People like to feel important.  They’d rather participate in change then be along for the bumpy ride.  Why?  Because we like to feel like we’re in some degree of control.  Often I am asked what method of travel is safer, a plane or a car.  I always answer a car, even though statistics refute that belief based on number of accidents per traveler.  My reasoning is simple--I don’t fly the plane but I drive the car.  I have no control in the air, completely at the mercy of the pilot.  In my car, my ego tells me that if I’m really effective, I might be able to avoid an accident and still walk away.  I am empowered.

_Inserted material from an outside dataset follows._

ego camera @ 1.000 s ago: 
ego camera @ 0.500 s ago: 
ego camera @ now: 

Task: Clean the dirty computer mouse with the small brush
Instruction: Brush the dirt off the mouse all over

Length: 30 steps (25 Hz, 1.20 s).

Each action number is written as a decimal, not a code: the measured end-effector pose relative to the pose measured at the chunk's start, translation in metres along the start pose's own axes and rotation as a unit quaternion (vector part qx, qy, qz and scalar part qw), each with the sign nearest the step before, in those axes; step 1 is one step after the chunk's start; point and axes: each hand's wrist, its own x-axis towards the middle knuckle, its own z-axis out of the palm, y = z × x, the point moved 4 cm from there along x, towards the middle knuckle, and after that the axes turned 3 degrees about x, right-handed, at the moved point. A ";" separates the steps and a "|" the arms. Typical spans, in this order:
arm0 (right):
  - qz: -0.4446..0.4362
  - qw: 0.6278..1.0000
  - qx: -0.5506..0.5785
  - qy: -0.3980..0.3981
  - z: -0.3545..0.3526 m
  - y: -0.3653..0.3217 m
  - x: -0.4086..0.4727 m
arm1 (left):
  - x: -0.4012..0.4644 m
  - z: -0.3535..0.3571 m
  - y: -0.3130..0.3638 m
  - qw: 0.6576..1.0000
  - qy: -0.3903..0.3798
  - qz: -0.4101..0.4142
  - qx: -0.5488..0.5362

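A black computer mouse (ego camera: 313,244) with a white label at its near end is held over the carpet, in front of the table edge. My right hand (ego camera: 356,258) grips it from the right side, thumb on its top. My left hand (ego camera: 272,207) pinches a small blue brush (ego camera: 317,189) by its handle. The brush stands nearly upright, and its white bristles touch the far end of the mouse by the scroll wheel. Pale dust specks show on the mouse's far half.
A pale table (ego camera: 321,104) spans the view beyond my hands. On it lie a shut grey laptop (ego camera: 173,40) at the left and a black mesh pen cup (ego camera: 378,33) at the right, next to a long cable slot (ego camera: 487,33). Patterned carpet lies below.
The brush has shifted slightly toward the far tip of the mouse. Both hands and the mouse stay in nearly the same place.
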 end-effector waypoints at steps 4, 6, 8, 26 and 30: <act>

You need the people in your organization to bring the vision you set about, so ask them for their help, empower them to do so.  Then provide the resources necessary for them to be effective and follow your lead.  If the company vision states that all employees will be world class and at the top of their game, but then management doesn’t come up with funds for needed training, the vision is hypocritical.

Coming up with an organizational vision is only half the battle.  Communicating it to the workforce so they respond is the rest of the game.  Touch the emotions and all the senses, make it action-oriented, give them reasons, repeat it often, and empower the people to help and you’ll see the vision take root, take off, and your approval ratings skyrocket.